- [ABOUT THIS EXERCISE]:
Would you work out how many lines below include the word "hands"? Only that number is wanted.

(Records from a data collection)
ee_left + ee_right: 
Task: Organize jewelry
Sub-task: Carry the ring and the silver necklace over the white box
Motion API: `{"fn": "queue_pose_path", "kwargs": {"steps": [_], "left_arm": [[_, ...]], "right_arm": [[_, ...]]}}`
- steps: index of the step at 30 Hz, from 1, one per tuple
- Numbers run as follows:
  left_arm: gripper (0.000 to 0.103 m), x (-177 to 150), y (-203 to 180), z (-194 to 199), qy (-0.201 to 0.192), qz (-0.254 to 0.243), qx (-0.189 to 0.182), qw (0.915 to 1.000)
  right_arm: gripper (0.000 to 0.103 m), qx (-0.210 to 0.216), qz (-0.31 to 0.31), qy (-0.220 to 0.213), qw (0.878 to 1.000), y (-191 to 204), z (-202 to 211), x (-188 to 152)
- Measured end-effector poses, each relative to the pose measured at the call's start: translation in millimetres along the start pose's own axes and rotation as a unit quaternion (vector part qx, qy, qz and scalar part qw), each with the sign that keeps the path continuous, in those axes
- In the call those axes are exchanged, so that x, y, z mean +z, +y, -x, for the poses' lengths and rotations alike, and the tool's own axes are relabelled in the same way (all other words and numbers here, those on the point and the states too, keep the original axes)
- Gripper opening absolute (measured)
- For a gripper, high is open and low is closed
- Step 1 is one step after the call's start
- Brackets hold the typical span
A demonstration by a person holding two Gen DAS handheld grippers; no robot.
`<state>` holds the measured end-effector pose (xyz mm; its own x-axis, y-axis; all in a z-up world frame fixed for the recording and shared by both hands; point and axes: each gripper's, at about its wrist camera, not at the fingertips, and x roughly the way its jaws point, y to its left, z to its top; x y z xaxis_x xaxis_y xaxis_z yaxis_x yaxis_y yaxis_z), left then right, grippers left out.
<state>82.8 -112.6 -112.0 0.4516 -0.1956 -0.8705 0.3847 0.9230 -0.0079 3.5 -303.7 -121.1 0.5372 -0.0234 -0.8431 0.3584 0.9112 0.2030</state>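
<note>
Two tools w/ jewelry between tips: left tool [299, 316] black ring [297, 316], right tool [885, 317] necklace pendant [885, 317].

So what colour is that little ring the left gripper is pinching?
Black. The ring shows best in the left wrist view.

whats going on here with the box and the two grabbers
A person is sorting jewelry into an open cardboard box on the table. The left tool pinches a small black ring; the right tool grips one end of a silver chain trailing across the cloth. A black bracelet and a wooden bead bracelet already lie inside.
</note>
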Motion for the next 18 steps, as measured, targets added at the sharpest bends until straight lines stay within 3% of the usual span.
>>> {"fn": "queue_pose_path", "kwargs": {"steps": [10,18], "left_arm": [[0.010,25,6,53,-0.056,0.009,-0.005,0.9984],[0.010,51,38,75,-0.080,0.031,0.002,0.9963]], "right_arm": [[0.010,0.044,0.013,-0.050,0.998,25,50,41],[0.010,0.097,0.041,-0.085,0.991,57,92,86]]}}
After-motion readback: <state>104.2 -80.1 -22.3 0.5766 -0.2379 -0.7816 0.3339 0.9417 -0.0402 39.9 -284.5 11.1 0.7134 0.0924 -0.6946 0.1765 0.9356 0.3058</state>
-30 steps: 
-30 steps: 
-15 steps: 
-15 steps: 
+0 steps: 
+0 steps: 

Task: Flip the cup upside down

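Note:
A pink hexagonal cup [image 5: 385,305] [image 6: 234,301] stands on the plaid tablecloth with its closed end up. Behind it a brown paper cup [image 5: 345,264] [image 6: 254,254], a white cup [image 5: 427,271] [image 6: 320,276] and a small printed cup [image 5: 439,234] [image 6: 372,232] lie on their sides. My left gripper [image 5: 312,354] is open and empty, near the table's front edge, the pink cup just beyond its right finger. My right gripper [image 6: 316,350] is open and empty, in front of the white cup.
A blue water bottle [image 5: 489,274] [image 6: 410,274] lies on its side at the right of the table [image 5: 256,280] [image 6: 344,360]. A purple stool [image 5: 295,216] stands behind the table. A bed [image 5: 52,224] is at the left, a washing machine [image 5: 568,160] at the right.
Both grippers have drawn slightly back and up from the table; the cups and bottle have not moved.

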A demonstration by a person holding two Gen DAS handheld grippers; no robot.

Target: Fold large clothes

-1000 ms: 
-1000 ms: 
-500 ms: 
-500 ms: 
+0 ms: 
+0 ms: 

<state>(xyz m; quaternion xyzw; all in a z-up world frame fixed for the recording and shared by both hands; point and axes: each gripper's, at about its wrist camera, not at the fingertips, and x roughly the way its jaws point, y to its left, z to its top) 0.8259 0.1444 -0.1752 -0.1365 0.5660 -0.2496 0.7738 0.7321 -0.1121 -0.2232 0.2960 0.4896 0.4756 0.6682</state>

- [EXERCISE RESULT]:
2